Since readers of text are also interpreters, writers, like musicians and performers, need that perfect blend of instinct—both informed and natural—and craft to create work that arouses and sustains interest, while accurately conveying their aesthetic and goals for the piece.
In my last post, I wrote: A story or book that begins with a long sentence comprised of soft-sounding words that elide into each other sets a leisurely tempo.
As though long sentences of soft-sounding words that elide into each other always set a leisurely tempo.
There is always the possibility of this, which would take a sharp turn to the deadly side of leisurely and stay there.
NOT the way to arouse and sustain interest.
In music, a sense of momentum—that the piece is moving forward—is as important as it is in writing, And composers create momentum by infusing their work with tension, and then resolving that tension, either partially or fully.
The following Brahms' Intermezzo is the first of three programmatic Intermezzi based on portions of the poem "Lady Ann Bothwell's Lament." Brahms called these pieces "...lullabies to my sorrows." This one uses a simple form: A-B-A, and is marked with the following epigraph:
Sleep soft my child, sleep soft and lovely!
I feel sadness when you weep.
The same melody is used in both A sections, with variations, and material from the A melody is used in the B section, but with a different character.

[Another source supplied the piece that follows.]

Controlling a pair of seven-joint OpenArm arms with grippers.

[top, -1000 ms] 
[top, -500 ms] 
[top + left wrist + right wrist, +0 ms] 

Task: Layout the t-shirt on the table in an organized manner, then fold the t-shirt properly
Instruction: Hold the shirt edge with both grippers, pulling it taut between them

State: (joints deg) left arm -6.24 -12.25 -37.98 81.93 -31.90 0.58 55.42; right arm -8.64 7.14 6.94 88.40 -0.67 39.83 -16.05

As you listen to the piece, notice the rocking rhythm associated with most lullabies, and listen for places where that rhythm is interrupted. How do those interruptions create tension in the piece, move it forward? How does the melody change throughout both A sections? Can you hear internal voices that answer or counter the main melody? Are there places where the melody sounds like it's going to end, but doesn't? How is the character of the B section different from that in the A section? How is the material similar?
Aside from being exquisite music, this Intermezzo is a marvel of economy and invention. There are no superfluous notes in it. Each phrase, each voice is derived from material that has already been presented. In addition, Brahms uses much more than just a rocking rhythm and pretty melody to engage the listener and keep them listening. He creates a sense of anticipation by changing harmonies, adding internal voices, increasing dissonances and then resolving them in unexpected ways, using deceptive resolutions, and working against the lullaby's natural rhythm. Finally, at the end, he fills in silences with small motifs from the melody, which moves the piece more quickly and decisively toward its conclusion.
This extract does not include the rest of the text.